* _The data_:
○ ○ ○ ○ ○

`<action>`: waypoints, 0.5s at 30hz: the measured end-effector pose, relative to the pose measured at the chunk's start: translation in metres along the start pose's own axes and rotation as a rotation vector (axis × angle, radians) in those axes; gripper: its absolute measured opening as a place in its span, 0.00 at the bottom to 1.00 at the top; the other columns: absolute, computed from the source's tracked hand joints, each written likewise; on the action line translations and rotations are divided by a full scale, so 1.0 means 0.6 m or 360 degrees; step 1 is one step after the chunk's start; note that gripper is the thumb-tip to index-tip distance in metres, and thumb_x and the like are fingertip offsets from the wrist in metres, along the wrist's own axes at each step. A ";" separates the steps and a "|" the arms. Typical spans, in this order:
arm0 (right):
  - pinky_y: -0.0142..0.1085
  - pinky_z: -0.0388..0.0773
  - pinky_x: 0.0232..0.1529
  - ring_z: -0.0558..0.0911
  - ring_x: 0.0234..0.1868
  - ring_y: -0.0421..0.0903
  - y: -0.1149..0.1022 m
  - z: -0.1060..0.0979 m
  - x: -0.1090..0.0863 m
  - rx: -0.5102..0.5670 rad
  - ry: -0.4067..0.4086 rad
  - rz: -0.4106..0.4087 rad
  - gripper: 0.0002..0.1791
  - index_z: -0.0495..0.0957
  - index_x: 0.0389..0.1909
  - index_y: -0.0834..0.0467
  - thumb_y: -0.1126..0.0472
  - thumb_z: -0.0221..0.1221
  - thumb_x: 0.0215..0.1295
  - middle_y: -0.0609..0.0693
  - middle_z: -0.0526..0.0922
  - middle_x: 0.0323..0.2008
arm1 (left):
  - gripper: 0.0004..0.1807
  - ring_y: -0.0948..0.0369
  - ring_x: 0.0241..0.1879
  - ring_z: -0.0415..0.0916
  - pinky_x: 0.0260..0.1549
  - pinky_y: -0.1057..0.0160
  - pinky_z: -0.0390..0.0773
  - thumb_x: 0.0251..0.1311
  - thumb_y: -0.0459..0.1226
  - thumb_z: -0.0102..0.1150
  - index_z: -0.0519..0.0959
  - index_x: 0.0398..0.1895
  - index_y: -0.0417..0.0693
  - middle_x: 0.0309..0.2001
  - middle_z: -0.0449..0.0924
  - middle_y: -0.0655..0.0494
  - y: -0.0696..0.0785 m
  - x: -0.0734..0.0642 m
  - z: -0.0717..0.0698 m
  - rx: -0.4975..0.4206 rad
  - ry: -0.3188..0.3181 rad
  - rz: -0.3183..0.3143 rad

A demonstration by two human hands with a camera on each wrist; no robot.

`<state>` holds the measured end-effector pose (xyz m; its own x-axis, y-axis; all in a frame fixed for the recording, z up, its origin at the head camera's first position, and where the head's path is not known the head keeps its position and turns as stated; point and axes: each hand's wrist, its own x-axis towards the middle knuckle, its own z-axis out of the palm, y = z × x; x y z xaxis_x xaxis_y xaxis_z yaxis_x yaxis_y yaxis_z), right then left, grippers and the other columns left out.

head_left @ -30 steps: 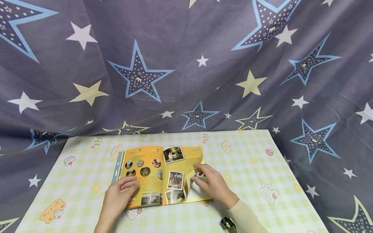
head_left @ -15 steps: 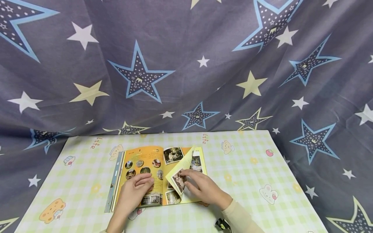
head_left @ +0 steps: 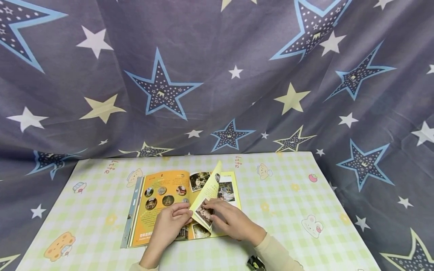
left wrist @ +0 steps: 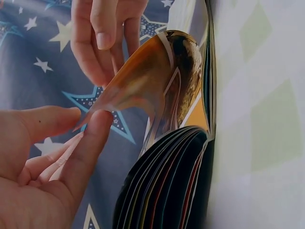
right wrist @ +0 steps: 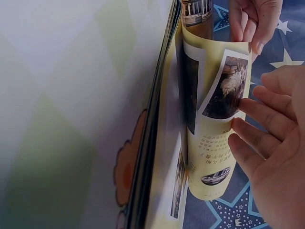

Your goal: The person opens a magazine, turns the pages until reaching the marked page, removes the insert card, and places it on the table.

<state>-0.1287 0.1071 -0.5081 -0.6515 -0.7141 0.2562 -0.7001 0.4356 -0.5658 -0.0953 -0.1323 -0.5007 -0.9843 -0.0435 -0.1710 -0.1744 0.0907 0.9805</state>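
An open magazine (head_left: 149, 222) with orange and yellow photo pages lies on the table. One of its right-hand pages (head_left: 208, 192) is lifted and curls over toward the left. My left hand (head_left: 171, 225) pinches the edge of that page between thumb and finger, as the left wrist view shows. Against the yellow back of the same page, my right hand (right wrist: 281, 133) rests its nearly straight fingers. Beneath the lifted page, the following page (head_left: 226, 191) with a photo shows at the right.
A tablecloth (head_left: 278, 210) with green checks and cartoon figures covers the table. Behind it hangs a dark star-patterned curtain (head_left: 190, 131). A small black object (head_left: 255, 262) sits by the right sleeve at the front edge.
The page has lifted from the right side and curled further left. My left hand has moved right from the left page to the page's edge; my right hand has moved slightly left.
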 end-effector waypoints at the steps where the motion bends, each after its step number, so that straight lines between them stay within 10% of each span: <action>1: 0.43 0.61 0.72 0.67 0.70 0.46 0.000 0.000 0.000 -0.0001 0.0004 -0.0007 0.21 0.71 0.69 0.53 0.60 0.53 0.77 0.50 0.70 0.69 | 0.16 0.52 0.35 0.87 0.34 0.63 0.86 0.60 0.28 0.67 0.82 0.51 0.32 0.37 0.86 0.45 0.000 0.001 0.001 0.0002 0.0005 -0.0003; 15: 0.43 0.67 0.69 0.69 0.69 0.48 0.012 -0.009 -0.015 -0.0107 0.0083 0.0054 0.29 0.64 0.72 0.59 0.56 0.58 0.74 0.53 0.70 0.69 | 0.14 0.53 0.34 0.87 0.34 0.62 0.87 0.62 0.27 0.66 0.83 0.51 0.36 0.38 0.86 0.45 0.007 -0.011 -0.037 0.0075 0.0114 -0.0060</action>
<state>-0.1294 0.1196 -0.5100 -0.6882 -0.6696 0.2794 -0.6943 0.4961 -0.5213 -0.0892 -0.1535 -0.4932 -0.9728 -0.1187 -0.1990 -0.2143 0.1344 0.9675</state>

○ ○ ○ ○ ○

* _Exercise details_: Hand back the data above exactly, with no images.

* _Task result_:
`<action>`: waypoints, 0.5s at 30hz: the measured end-effector pose, relative to the pose measured at the chunk's start: translation in metres along the start pose's own axes and rotation as a rotation vector (axis × angle, radians) in those axes; gripper: its absolute measured opening as a place in its span, 0.00 at the bottom to 1.00 at the top; the other columns: absolute, computed from the source's tracked hand joints, each written likewise; on the action line translations and rotations are divided by a full scale, so 1.0 means 0.6 m or 360 degrees; step 1 is one step after the chunk's start; note that gripper is the thumb-tip to index-tip distance in metres, and thumb_x and the like are fingertip offsets from the wrist in metres, along the wrist's own axes at each step. A ";" separates the steps and a "|" the arms. Typical spans, in this order:
arm0 (right):
  - pinky_y: -0.0142..0.1085
  - pinky_z: -0.0388..0.0773
  - pinky_x: 0.0232..0.1529
  - ring_z: -0.0558..0.0911
  - ring_x: 0.0234..0.1868
  - ring_y: -0.0421..0.0903
  - y: -0.1149..0.1022 m
  - z: -0.1060..0.0979 m
  - x: -0.1090..0.0863 m
  - rx: -0.5102..0.5670 rad
  - ry: -0.4067..0.4086 rad
  - rz: -0.4106..0.4087 rad
  - gripper: 0.0002..0.1791
  - index_z: -0.0495..0.0957
  - index_x: 0.0389..0.1909
  - index_y: -0.0834..0.0467
  - thumb_y: -0.1126..0.0472
  - thumb_z: -0.0221..0.1221
  - thumb_x: 0.0215..0.1295
  - middle_y: -0.0609..0.0693
  - middle_z: -0.0526..0.0922
  - middle_x: 0.0323..0.2008
arm1 (left):
  - gripper: 0.0004..0.1807
  - ring_y: -0.0948..0.0369
  - ring_x: 0.0241..0.1879
  - ring_z: -0.0415..0.0916
  - pinky_x: 0.0260..0.1549
  - pinky_y: -0.1057..0.0160
  - pinky_z: -0.0390..0.0773
  - thumb_x: 0.0251..0.1311
  - thumb_y: -0.0459..0.1226
  - thumb_z: -0.0102..0.1150
  - index_z: -0.0519..0.0959
  - index_x: 0.0398..0.1895
  - index_y: -0.0417..0.0693
  - middle_x: 0.0309..0.2001
  - middle_z: -0.0449..0.0924
  - middle_y: -0.0655..0.0494
  - y: -0.0696..0.0785 m
  - x: -0.0734..0.0642 m
  - z: -0.0717..0.0698 m
  - rx: -0.4975..0.4206 rad
  - ry: -0.3188..0.3181 rad
  - rz: -0.3183..0.3143 rad

A demonstration by two human hands with a camera on each wrist; no robot.

`<state>` holds the measured end-effector pose (xyz m; its own x-axis, y-axis; all in a frame fixed for the recording, z up, its origin at the head camera's first position, and where the head's path is not known the head keeps its position and turns as stated; point and axes: each hand's wrist, its own x-axis towards the middle knuckle, its own z-axis out of the palm, y = z × x; x y z xaxis_x xaxis_y xaxis_z yaxis_x yaxis_y yaxis_z), right then left, grippers and the other columns left out.

head_left @ -30 steps: 
head_left @ -15 steps: 
head_left @ +0 steps: 
left wrist @ +0 steps: 
right wrist @ +0 steps: 

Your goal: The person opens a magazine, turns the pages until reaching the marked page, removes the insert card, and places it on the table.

<state>-0.1287 0.1071 -0.5081 -0.6515 -0.7141 0.2562 -0.7001 0.4356 -0.5658 -0.0953 -0.1323 -0.5007 -0.9843 -0.0435 -0.1710 -0.1744 0.0907 0.9805</state>
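An open magazine (head_left: 149, 222) with orange and yellow photo pages lies on the table. One of its right-hand pages (head_left: 208, 192) is lifted and curls over toward the left. My left hand (head_left: 171, 225) pinches the edge of that page between thumb and finger, as the left wrist view shows. Against the yellow back of the same page, my right hand (right wrist: 281, 133) rests its nearly straight fingers. Beneath the lifted page, the following page (head_left: 226, 191) with a photo shows at the right.
A tablecloth (head_left: 278, 210) with green checks and cartoon figures covers the table. Behind it hangs a dark star-patterned curtain (head_left: 190, 131). A small black object (head_left: 255, 262) sits by the right sleeve at the front edge.
The page has lifted from the right side and curled further left. My left hand has moved right from the left page to the page's edge; my right hand has moved slightly left.
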 end-effector waypoints at the steps where the motion bends, each after its step number, so that straight lines between them stay within 10% of each span: <action>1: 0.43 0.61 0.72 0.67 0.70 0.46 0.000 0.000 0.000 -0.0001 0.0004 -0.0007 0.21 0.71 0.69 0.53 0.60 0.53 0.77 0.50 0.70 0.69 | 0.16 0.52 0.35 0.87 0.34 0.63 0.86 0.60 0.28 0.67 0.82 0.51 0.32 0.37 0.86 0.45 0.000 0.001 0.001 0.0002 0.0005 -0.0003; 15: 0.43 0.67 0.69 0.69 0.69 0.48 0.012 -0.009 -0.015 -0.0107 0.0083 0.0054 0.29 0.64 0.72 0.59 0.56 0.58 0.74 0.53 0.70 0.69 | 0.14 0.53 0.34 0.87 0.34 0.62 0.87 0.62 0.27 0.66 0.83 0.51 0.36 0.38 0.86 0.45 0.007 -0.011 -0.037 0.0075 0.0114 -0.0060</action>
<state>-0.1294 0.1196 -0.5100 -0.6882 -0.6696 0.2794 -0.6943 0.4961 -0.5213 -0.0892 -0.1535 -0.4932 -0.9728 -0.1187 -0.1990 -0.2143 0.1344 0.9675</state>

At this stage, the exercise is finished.